DIRECTIONS: Word for word, restate every record, though not the pictures.

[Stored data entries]
== Segment start ==

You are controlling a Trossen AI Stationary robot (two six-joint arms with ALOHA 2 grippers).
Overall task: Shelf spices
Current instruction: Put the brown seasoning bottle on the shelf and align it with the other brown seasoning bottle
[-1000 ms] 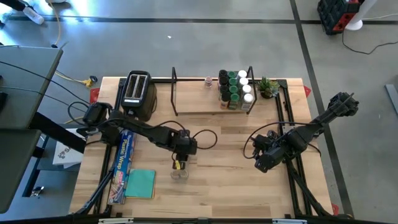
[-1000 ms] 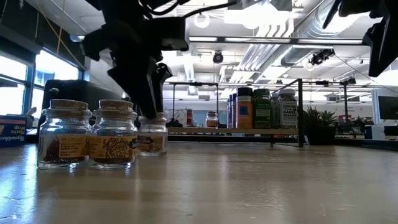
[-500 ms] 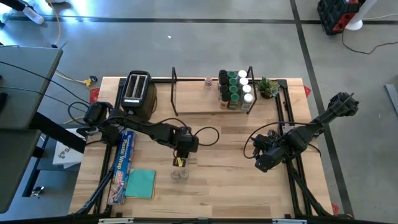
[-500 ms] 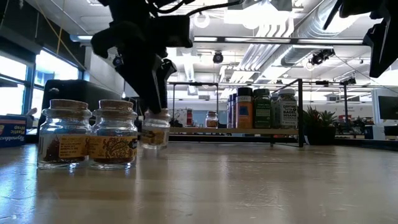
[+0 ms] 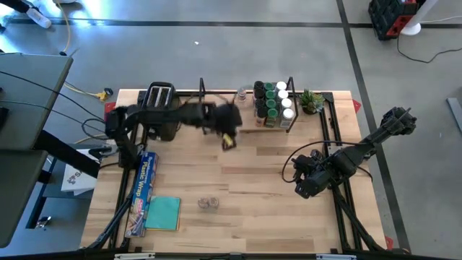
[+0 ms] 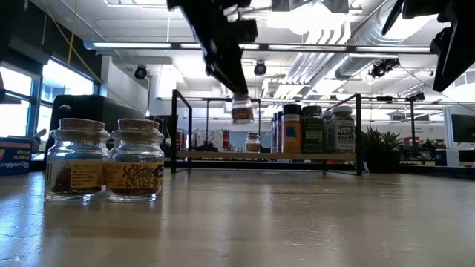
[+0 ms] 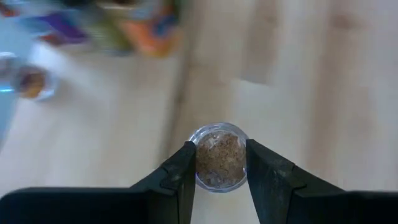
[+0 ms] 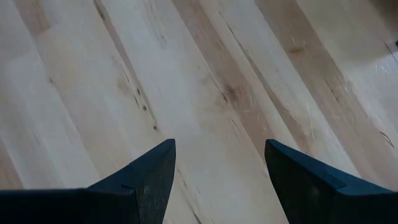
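while two cork-topped jars (image 6: 104,159) wait at the near edge, about seven o'clock on the table (image 5: 274,217), the left gripper (image 7: 219,163) is clamped on a small cork-lidded jar (image 7: 219,158), carried high, probably to clear the rack's wire end. at three o'clock the right gripper (image 8: 217,163) hangs idle, jaws apart. farthest, at twelve o'clock, the shelf (image 5: 216,130) holds the spices (image 5: 273,103) already clustered at its right end.

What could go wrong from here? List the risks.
The left gripper carries a small jar in the air toward the shelf; its rounded sides might slip between the fingers. Jars crowd the shelf's right end, so setting it close could knock them. The black uprights could catch the arm.
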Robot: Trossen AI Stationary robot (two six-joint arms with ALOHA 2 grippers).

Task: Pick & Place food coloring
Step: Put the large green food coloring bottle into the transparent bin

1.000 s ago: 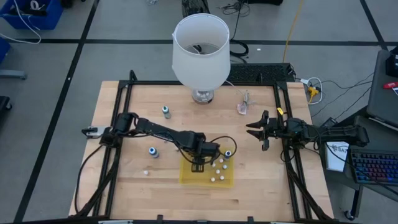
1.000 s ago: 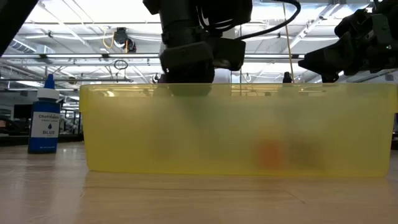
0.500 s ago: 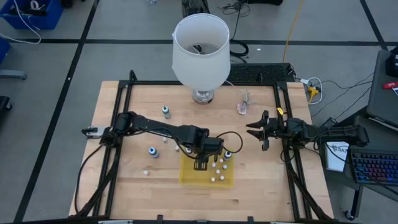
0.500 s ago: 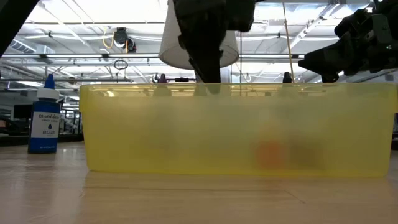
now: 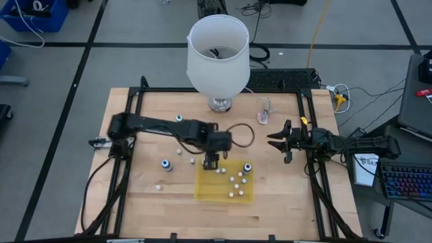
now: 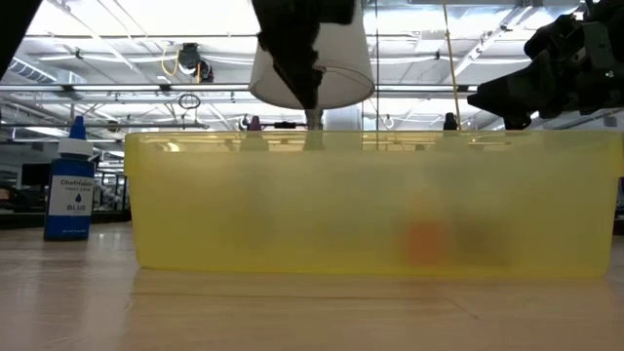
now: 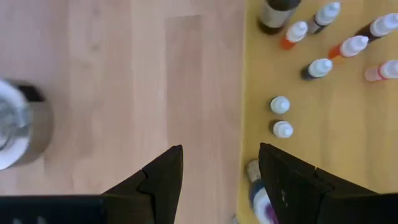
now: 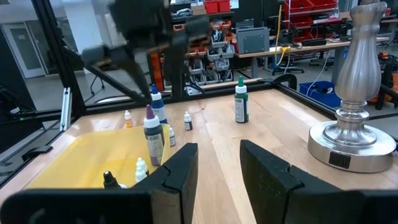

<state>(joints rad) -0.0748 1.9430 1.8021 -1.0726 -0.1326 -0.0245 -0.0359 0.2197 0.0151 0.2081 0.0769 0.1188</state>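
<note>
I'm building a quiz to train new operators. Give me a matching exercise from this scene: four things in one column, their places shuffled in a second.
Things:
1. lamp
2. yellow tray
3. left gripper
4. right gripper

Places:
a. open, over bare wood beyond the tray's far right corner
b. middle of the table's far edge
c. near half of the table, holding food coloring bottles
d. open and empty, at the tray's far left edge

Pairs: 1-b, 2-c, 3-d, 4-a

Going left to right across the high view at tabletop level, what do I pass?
Bottle with a blue cap → left gripper → yellow tray → right gripper, waiting over the table's right side.
</note>
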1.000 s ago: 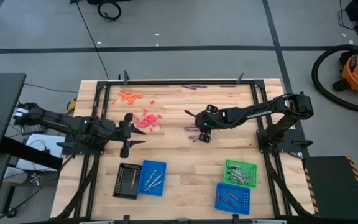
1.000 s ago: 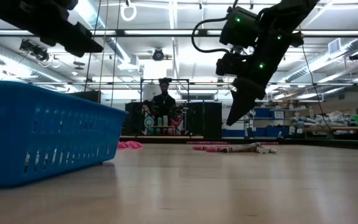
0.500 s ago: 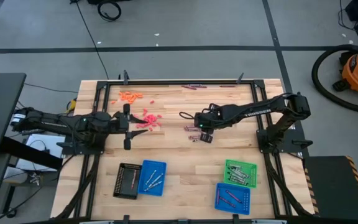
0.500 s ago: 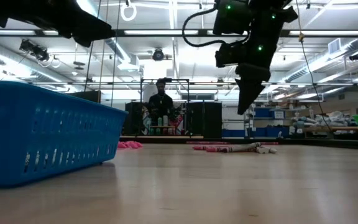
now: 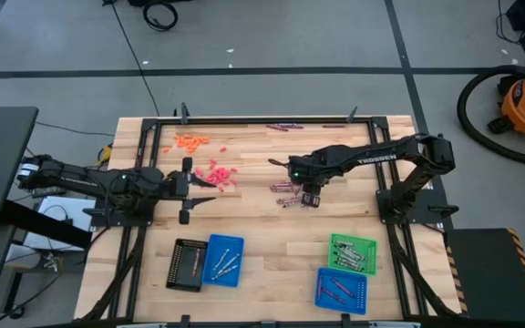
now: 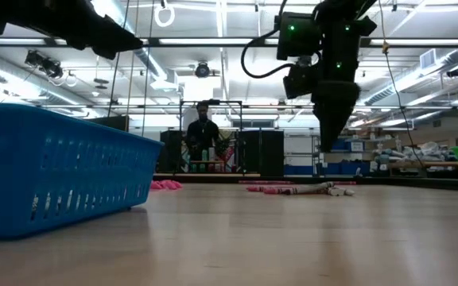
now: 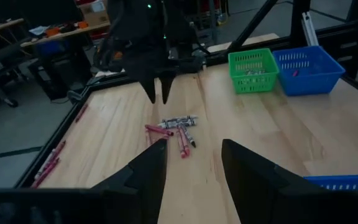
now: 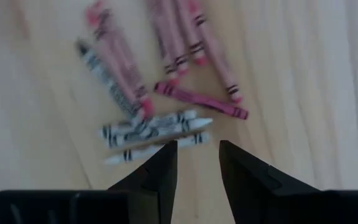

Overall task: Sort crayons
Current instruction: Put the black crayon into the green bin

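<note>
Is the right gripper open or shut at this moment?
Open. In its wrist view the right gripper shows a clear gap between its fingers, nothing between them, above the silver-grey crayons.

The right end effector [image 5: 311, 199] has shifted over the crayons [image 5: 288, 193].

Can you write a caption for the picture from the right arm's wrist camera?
Right tool, open, hangs above a small heap of pink and silver-grey crayons on the wooden table.

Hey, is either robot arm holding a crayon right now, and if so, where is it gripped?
Neither holds anything. The right gripper hangs with open, empty jaws above the small pink and silver-grey crayons; the left gripper is open and empty too.
</note>
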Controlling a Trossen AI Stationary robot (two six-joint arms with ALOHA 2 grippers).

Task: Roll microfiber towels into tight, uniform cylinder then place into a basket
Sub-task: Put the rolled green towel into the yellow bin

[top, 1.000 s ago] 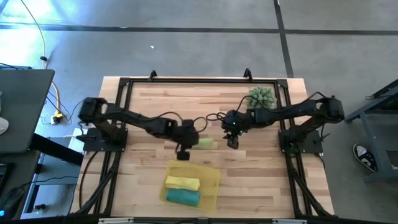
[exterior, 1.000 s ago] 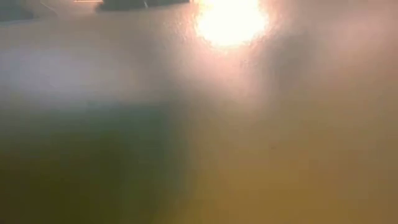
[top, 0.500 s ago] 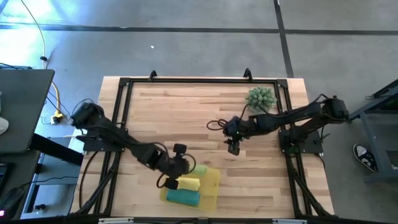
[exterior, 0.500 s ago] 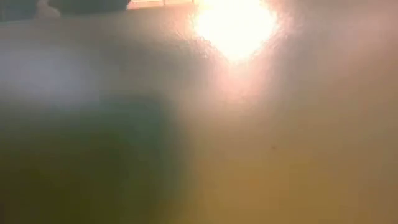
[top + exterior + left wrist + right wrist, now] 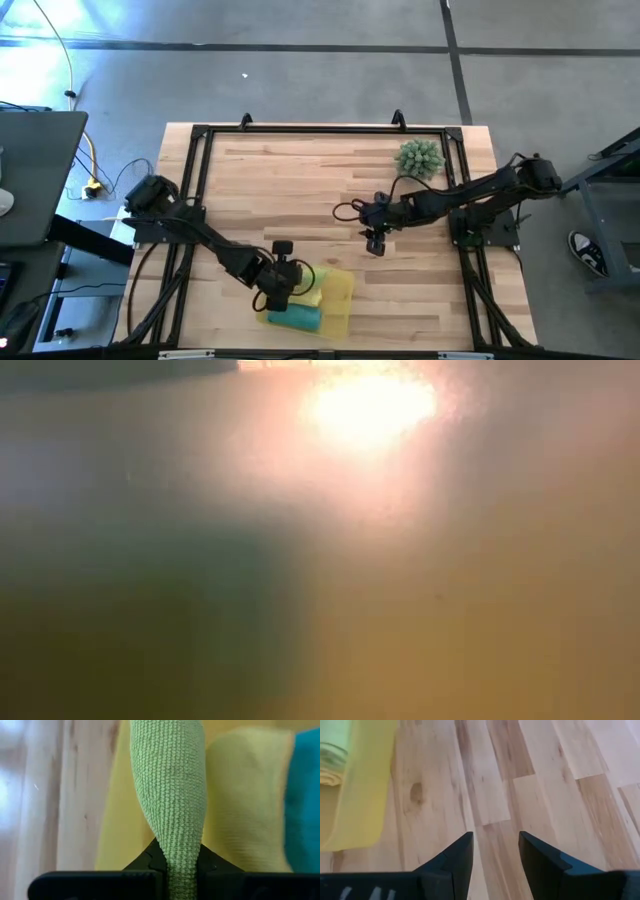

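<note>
The left gripper (image 5: pixel 278 292) hangs over the near-left part of the shallow, slightly see-through yellow plastic basket (image 5: pixel 341 296), which sits near the front edge of the pale, plank-grained wooden table (image 5: pixel 300 170). Its two dark fingers (image 5: pixel 145 862) are pinched tight on the lime green microfiber towel (image 5: pixel 170 795), rolled into a plump cylinder with a fine, knobbly woven surface; the roll narrows where the jaws squeeze it and swells beyond them. In the left wrist view the lime roll lies over the smooth yellow floor of the basket, just beside the bright yellow microfiber towel (image 5: pixel 245 800), a soft, faintly ribbed roll. Beside that in turn shows the teal microfiber towel (image 5: pixel 306 805), whose surface looks fuzzy and rounded. From above, the yellow and teal rolls lie side by side in the basket, the teal one nearest the table's front.

The right gripper (image 5: pixel 375 243) hovers over bare wood near the table's middle, well apart from the basket. Its dark, wedge-shaped fingers (image 5: pixel 457 855) stand spread with nothing between them; only the knotted, streaked boards show through the gap.

A spiky green ball-shaped plant (image 5: pixel 420 157) sits toward the far right of the table, beside the black metal frame (image 5: pixel 300 131).

The low view shows only a hazy amber blur with a bright glare.
</note>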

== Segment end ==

COMPLETED TASK:
You are controlling a Trossen AI Stationary robot (two six-joint arms with ALOHA 2 grippers).
Overall task: Shelf spices
Current instruction: Put the brown seasoning bottle on the shelf and align it with the other brown seasoning bottle
[-1000 ms] 
[-1000 ms] 
[-500 ms] 
[-500 ms] 
[+0 ms] 
[+0 ms] 
[+0 ms] 
[+0 ms] 
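while two cork-topped jars (image 6: 104,159) wait at the near edge, about seven o'clock on the table (image 5: 274,217), the left gripper (image 7: 219,163) is clamped on a small cork-lidded jar (image 7: 219,158), carried high, probably to clear the rack's wire end. at three o'clock the right gripper (image 8: 217,163) hangs idle, jaws apart. farthest, at twelve o'clock, the shelf (image 5: 216,130) holds the spices (image 5: 273,103) already clustered at its right end.

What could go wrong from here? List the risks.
The left gripper carries a small jar in the air toward the shelf; its rounded sides might slip between the fingers. Jars crowd the shelf's right end, so setting it close could knock them. The black uprights could catch the arm.
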Robot: Trossen AI Stationary robot (two six-joint arms with ALOHA 2 grippers).

Task: Pick & Place food coloring
Step: Put the large green food coloring bottle into the transparent bin

1.000 s ago: 
1.000 s ago: 
0.500 s ago: 
0.500 s ago: 
now: 
now: 
now: 
now: 

<state>(joints rad) -0.0748 1.9430 1.8021 -1.0726 -0.1326 -0.0245 -0.0359 0.2197 0.0151 0.2081 0.0769 0.1188</state>
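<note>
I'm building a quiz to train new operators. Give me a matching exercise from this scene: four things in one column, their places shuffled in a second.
Things:
1. lamp
2. yellow tray
3. left gripper
4. right gripper

Places:
a. open, over bare wood beyond the tray's far right corner
b. middle of the table's far edge
c. near half of the table, holding food coloring bottles
d. open and empty, at the tray's far left edge

Pairs: 1-b, 2-c, 3-d, 4-a

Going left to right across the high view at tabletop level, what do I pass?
Bottle with a blue cap → left gripper → yellow tray → right gripper, waiting over the table's right side.
</note>
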1.000 s ago: 
1.000 s ago: 
0.500 s ago: 
0.500 s ago: 
now: 
now: 
now: 
now: 

Overall task: Sort crayons
Current instruction: Put the black crayon into the green bin

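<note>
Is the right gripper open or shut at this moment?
Open. In its wrist view the right gripper shows a clear gap between its fingers, nothing between them, above the silver-grey crayons.

The right end effector [image 5: 311, 199] has shifted over the crayons [image 5: 288, 193].

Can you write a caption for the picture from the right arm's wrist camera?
Right tool, open, hangs above a small heap of pink and silver-grey crayons on the wooden table.

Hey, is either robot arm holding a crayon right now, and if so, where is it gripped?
Neither holds anything. The right gripper hangs with open, empty jaws above the small pink and silver-grey crayons; the left gripper is open and empty too.
</note>
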Controlling a Trossen AI Stationary robot (two six-joint arms with ALOHA 2 grippers).

Task: Roll microfiber towels into tight, uniform cylinder then place into a basket
Sub-task: Put the rolled green towel into the yellow bin

[top, 1.000 s ago] 
[exterior, 1.000 s ago] 
[top, 0.500 s ago] 
[exterior, 0.500 s ago] 
[top + exterior + left wrist + right wrist, now] 

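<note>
The left gripper (image 5: pixel 278 292) hangs over the near-left part of the shallow, slightly see-through yellow plastic basket (image 5: pixel 341 296), which sits near the front edge of the pale, plank-grained wooden table (image 5: pixel 300 170). Its two dark fingers (image 5: pixel 145 862) are pinched tight on the lime green microfiber towel (image 5: pixel 170 795), rolled into a plump cylinder with a fine, knobbly woven surface; the roll narrows where the jaws squeeze it and swells beyond them. In the left wrist view the lime roll lies over the smooth yellow floor of the basket, just beside the bright yellow microfiber towel (image 5: pixel 245 800), a soft, faintly ribbed roll. Beside that in turn shows the teal microfiber towel (image 5: pixel 306 805), whose surface looks fuzzy and rounded. From above, the yellow and teal rolls lie side by side in the basket, the teal one nearest the table's front.

The right gripper (image 5: pixel 375 243) hovers over bare wood near the table's middle, well apart from the basket. Its dark, wedge-shaped fingers (image 5: pixel 457 855) stand spread with nothing between them; only the knotted, streaked boards show through the gap.

A spiky green ball-shaped plant (image 5: pixel 420 157) sits toward the far right of the table, beside the black metal frame (image 5: pixel 300 131).

The low view shows only a hazy amber blur with a bright glare.
</note>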

Nothing else is required for this exercise.